Un renard qui apprend à parler “Umin”, la langue des humains, juste en les écoutant lire des histoires derrière une fenêtre. C’est de là que tout part : d’un geste d’écoute, d’un émerveillement. Renard 8, lui, ne veut pas chasser, il veut comprendre. Il découvre le pouvoir des mots, la beauté du récit, pendant que les hommes, eux, détruisent sa forêt pour y bâtir un centre commercial. La fable est simple, presque enfantine. Mais derrière la voix maladroite de ce renard, se cache toute la tendresse et toute la cruauté du monde.
George Saunders écrit comme on console : avec une douceur qui déchire.

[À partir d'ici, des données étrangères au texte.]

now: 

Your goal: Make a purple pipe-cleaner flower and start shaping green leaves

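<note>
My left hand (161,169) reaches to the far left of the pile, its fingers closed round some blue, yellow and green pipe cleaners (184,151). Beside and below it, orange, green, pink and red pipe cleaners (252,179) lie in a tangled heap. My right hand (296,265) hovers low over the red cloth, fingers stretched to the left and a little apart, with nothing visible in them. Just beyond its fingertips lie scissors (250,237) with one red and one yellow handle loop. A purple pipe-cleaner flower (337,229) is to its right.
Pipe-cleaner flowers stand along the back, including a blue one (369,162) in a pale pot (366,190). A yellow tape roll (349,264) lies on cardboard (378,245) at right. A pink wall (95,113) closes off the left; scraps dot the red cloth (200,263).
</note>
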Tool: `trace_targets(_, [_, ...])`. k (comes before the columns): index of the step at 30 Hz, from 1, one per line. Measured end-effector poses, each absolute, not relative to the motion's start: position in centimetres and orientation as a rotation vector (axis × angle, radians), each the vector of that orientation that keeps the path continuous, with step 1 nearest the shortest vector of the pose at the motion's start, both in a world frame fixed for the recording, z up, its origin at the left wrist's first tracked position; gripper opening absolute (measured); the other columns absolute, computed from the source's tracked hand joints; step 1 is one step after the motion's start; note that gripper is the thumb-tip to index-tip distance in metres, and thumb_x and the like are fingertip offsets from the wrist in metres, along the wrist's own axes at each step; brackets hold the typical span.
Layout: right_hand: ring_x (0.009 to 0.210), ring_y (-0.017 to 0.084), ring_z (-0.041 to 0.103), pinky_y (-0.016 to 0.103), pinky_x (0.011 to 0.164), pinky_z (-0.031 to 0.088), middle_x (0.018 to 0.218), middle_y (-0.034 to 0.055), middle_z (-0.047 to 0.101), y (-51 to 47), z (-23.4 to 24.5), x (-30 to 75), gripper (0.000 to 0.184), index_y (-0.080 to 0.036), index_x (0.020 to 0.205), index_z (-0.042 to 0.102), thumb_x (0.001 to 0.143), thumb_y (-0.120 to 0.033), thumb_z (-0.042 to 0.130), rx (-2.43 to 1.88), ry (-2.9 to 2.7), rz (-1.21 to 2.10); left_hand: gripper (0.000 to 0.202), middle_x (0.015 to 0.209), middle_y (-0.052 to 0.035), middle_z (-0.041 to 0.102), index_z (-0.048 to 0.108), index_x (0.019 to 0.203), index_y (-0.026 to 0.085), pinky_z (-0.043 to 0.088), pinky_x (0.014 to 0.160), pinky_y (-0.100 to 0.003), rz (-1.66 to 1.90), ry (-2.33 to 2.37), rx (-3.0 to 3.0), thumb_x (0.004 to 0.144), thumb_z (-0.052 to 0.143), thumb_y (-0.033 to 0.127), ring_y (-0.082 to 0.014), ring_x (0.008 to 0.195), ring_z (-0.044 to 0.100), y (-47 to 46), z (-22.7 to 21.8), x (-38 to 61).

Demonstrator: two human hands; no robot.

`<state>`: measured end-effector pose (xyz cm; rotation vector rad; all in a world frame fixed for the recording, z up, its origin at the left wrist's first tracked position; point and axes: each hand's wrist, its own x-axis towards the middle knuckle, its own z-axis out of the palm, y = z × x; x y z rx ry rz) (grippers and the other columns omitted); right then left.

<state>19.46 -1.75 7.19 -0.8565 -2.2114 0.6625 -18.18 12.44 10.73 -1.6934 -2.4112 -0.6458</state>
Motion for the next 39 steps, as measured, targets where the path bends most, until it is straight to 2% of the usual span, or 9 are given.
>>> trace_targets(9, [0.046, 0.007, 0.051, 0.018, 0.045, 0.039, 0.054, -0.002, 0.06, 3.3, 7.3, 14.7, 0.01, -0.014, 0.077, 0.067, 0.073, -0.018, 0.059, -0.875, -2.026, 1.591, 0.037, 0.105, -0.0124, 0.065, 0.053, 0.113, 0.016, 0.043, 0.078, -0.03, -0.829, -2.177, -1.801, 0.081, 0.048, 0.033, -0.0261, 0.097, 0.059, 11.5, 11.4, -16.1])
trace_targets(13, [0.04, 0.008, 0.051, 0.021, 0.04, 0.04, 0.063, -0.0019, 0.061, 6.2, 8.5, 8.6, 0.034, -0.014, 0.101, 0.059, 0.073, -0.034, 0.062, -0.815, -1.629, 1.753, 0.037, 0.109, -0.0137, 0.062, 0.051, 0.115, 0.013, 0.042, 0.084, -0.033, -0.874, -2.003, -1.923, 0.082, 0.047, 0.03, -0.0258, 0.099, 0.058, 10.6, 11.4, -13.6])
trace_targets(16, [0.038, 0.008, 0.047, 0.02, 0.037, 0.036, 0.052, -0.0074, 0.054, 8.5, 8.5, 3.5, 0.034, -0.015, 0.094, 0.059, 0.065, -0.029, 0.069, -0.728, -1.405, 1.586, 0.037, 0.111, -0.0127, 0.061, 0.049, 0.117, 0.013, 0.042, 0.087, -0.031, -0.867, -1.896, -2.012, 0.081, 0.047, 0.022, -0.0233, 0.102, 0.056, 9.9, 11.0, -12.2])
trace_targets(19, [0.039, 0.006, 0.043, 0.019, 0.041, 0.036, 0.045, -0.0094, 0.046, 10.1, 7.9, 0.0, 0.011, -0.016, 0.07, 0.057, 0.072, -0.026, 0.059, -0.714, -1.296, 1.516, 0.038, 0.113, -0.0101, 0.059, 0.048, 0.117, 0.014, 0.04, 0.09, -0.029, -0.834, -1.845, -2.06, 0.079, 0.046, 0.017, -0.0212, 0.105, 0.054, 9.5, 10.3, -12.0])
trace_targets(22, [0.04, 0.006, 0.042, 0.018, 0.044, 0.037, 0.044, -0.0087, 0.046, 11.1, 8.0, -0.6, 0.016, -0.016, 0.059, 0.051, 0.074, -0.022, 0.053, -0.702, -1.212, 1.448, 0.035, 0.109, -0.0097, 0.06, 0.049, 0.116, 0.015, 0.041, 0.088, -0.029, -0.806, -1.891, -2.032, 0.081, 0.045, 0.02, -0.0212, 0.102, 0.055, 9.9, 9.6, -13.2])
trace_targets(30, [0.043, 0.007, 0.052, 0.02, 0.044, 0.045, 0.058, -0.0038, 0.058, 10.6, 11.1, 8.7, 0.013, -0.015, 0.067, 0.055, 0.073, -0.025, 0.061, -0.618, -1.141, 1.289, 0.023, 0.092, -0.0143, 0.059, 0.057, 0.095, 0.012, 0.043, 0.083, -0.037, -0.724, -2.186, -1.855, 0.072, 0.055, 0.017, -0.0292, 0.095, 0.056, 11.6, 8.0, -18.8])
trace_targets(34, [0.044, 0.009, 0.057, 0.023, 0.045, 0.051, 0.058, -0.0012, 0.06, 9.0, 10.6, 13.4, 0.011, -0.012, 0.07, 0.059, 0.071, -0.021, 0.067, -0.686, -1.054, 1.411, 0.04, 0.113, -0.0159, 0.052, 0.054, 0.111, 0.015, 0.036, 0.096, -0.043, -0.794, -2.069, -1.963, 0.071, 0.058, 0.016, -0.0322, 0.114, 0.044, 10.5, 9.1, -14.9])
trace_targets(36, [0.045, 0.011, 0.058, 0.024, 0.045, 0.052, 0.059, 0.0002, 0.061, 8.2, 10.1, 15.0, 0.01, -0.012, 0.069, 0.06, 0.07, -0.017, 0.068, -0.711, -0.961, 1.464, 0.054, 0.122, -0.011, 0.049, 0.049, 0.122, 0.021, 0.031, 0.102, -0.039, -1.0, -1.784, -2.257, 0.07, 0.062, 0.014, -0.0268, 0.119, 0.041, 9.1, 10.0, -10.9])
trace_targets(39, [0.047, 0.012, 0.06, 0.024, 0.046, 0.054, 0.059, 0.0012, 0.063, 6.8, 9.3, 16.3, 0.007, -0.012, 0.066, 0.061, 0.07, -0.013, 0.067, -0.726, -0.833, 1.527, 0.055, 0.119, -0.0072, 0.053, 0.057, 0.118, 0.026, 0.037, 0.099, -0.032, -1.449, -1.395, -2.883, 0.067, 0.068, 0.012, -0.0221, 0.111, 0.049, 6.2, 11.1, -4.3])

Son texte, minuscule et immense à la fois, dit l’injustice du progrès, la solitude du vivant, la grâce des mots qu’on balbutie quand tout s’effondre. On rit parfois, on s’émeut souvent, on se demande surtout comment un animal fictif peut sembler plus humain que nous.
Chelsea CARDINAL illustre cette histoire à merveille.
On sort de ces 64 pages un peu étourdi, un peu honteux, mais le cœur plus clair. Parce qu’à force d’écouter un renard parler, on finit peut-être par redevenir humain.